Longer-term implications of COVID-19

The implications of COVID-19 on the hotel industry are likely to be profound, beginning with near-term cost containments and potential property defaults to rethinking of operational protocols.

But what are the potential longer-term impacts and changes the industry will witness in the months after the virus calms and business starts to return? Or will hoteliers slip back into bad habits? Here are some insights from hoteliers themselves. 

HOTELS: How will the COVID-19 crisis change the hotel business longer term from an operation, marketing, development perspective?

Puneet Chhatwal, managing director, CEO, The Indian Hotels Co. Ltd., Mumbai

In today’s volatile world, management has to factor in multiple disruptions. For the hotel industry these normally were wars, recession or political developments. To these has been added a new factor – global health issues. Lean times also force us to look at ours costs differently. We will need to streamline operations for higher operational cost effectiveness and efficiencies. Marketing will change with enhanced personalized communication to our guests and other stakeholders. Development is not envisaged to be impacted in the long term, though some government reliefs or incentives are always welcome.

Roland Fasel, COO, Aman, London

Without doubt it has highlighted the complexity of running a global business with a multitude of stakeholders – and add to that an ever-changing and evolving situation. COVID-19 has pushed us to increase our intensity and focus and ultimately the team spirit and comradery has soared amongst all our senior leadership. In addition, we have had so much support and well wishes from our community of Amanjunkies who want to check in on our Aman family across the globe. So many personal friendships and connections have been made within our resorts between guests and staff and that feeling of warmth and genuine concern has been a such beacon of hope in these times.
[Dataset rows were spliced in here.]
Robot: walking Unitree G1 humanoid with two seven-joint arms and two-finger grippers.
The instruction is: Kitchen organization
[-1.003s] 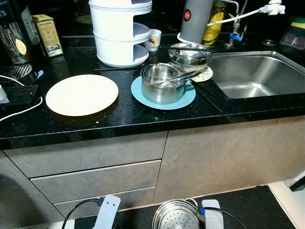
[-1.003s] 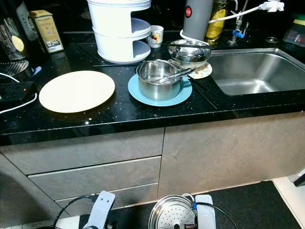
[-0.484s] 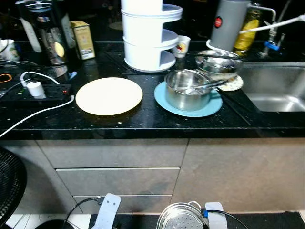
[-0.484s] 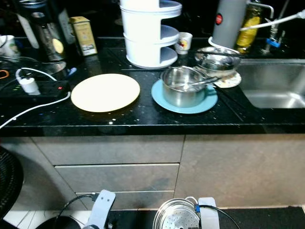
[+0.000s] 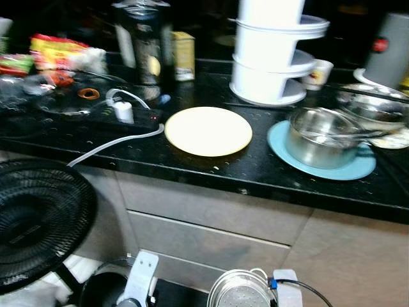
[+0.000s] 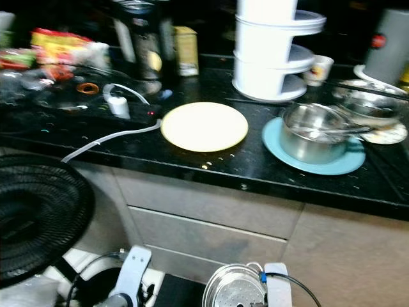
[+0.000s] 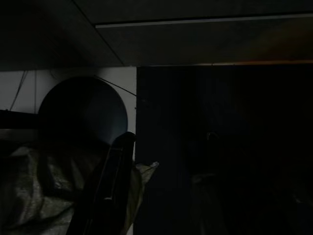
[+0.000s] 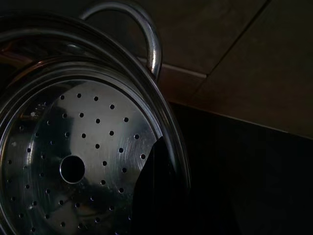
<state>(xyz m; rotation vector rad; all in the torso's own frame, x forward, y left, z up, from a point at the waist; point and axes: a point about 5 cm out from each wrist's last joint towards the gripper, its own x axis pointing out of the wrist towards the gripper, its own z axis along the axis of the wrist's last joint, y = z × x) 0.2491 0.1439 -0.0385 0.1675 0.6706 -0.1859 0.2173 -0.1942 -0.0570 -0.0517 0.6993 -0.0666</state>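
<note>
blurred black counter [image 5: 192, 160]; right gripper [image 8: 161, 196] pinches steamer tray [image 8: 78, 161], left gripper [image 7: 105, 196] unreadable in darkness.

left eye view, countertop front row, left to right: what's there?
White plug adapter on the black power strip → round cream plate → stainless steel saucepan standing on a light blue round plate.

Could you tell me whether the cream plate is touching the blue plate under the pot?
Apart. The left eye view shows black counter between the cream plate and the blue plate.
</note>
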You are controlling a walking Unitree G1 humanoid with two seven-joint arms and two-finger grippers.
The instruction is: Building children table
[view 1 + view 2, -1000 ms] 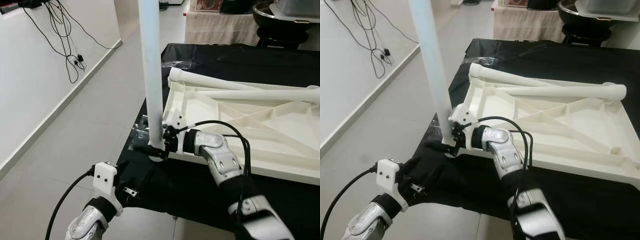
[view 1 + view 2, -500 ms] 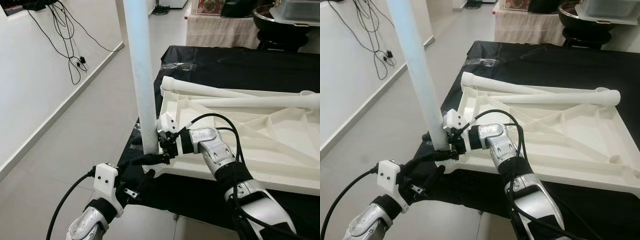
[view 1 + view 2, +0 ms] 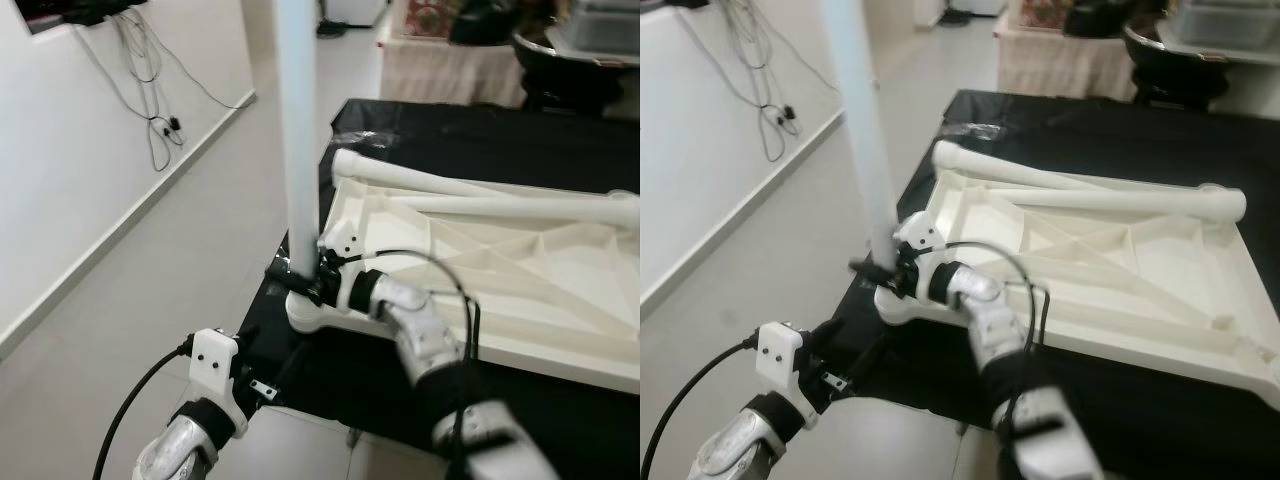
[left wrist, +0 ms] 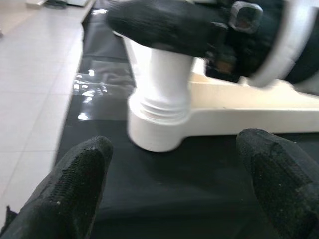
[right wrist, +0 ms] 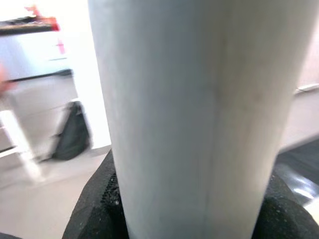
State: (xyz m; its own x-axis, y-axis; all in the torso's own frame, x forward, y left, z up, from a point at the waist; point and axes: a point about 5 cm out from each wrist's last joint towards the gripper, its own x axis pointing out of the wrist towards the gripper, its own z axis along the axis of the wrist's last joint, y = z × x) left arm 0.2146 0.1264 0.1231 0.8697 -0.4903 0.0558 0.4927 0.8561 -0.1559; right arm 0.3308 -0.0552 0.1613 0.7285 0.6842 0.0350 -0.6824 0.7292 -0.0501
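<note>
My right gripper (image 3: 312,284) is clamped on the upright table leg (image 3: 298,150), low down, just above where it enters the corner socket (image 3: 305,312) of the overturned white tabletop (image 3: 480,270). In the right wrist view the leg sits tight between my black fingers (image 5: 97,211). The left wrist view shows the leg's threaded foot (image 4: 160,107) seated in the socket, threads partly showing, so I judge it is not fully screwed home.

My left gripper (image 4: 174,179) hangs spread wide, holding nothing, low beside the table edge and just short of that socket.

The tabletop lies upside down on a black cloth (image 3: 450,140), with two loose legs (image 3: 470,195) lying across its far side.

Risks, as I judge them:
- Leg is long and tall; gripped this low, any tilt could cross-thread it or lever it out of the socket.
- The socket corner sits right at the table edge; a sideways push could slide the tabletop on the cloth, or drag it off.
- If I let go before the threads bite, the leg could topple toward the floor.
- My cable (image 3: 440,262) loops near the work and could snag.

Writing: none readable. Blurred packaging on the far table (image 3: 430,20) cannot be made out.
</note>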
Laurence Geller, chairman, Geller Capital Partners, Chicago

It won’t. We will slip back to our bad habits because people have short memories and forget. Old people like me who have been through recessions since 1973 know that very few look back at history and, if they do ignore it at their peril because they think they are smarter than everyone who has been through it before. The brands are probably the biggest culprits as they encourage more and more programs and standards without commensurately reducing the more redundant programs. But they are not alone and while admiring energy and vitality combined with creativity, we need balanced fiscal prudence.

Steve Kirby, managing principal, Mumford Co., Buford, Georgia

The amenity creep that requires economy properties to operate with similar staffing as mid-market and upper level are over.

Getty Images
Getty Images

Fernando Rocha, chief development officer, Fibra Inn, Monterrey, Mexico

Much more focus on cleanliness, ventilation systems, even materials used for FF&E.

Michael Bellisario, senior research analyst, Robert W. Baird & Co., Chicago

Leverage levels likely will be lower as recency bias kicks in and developers, owners, and lenders reconsider possible downside scenarios in their underwriting. Lower leverage overall could reduce long-term returns from an ownership perspective.

Chris Stanley, vice president, franchises sales and development, Radisson Hotel Group

Everyone has been speculating for years where the next downturn would come from, no one guessed this. Bad deals will fall through, good deals will continue to move forward.

We need to manager our collective image to avoid ‘bailout backlash’ as the banks experienced in 2009 and beyond. We need to be mindful and remind the teams to stay at home when they are sick, the larger picture is not worth the risk.

My biggest concern is potential company mergers and buyouts, more ‘big boy’ companies will damage the industry image.

Kristin Thorsteinsdottir, vice president of development, Club Med

It will hurt asset-heavy operators hard, so the asset-light model will become even more relevant. It will weed out operators that did not have solid balance sheets.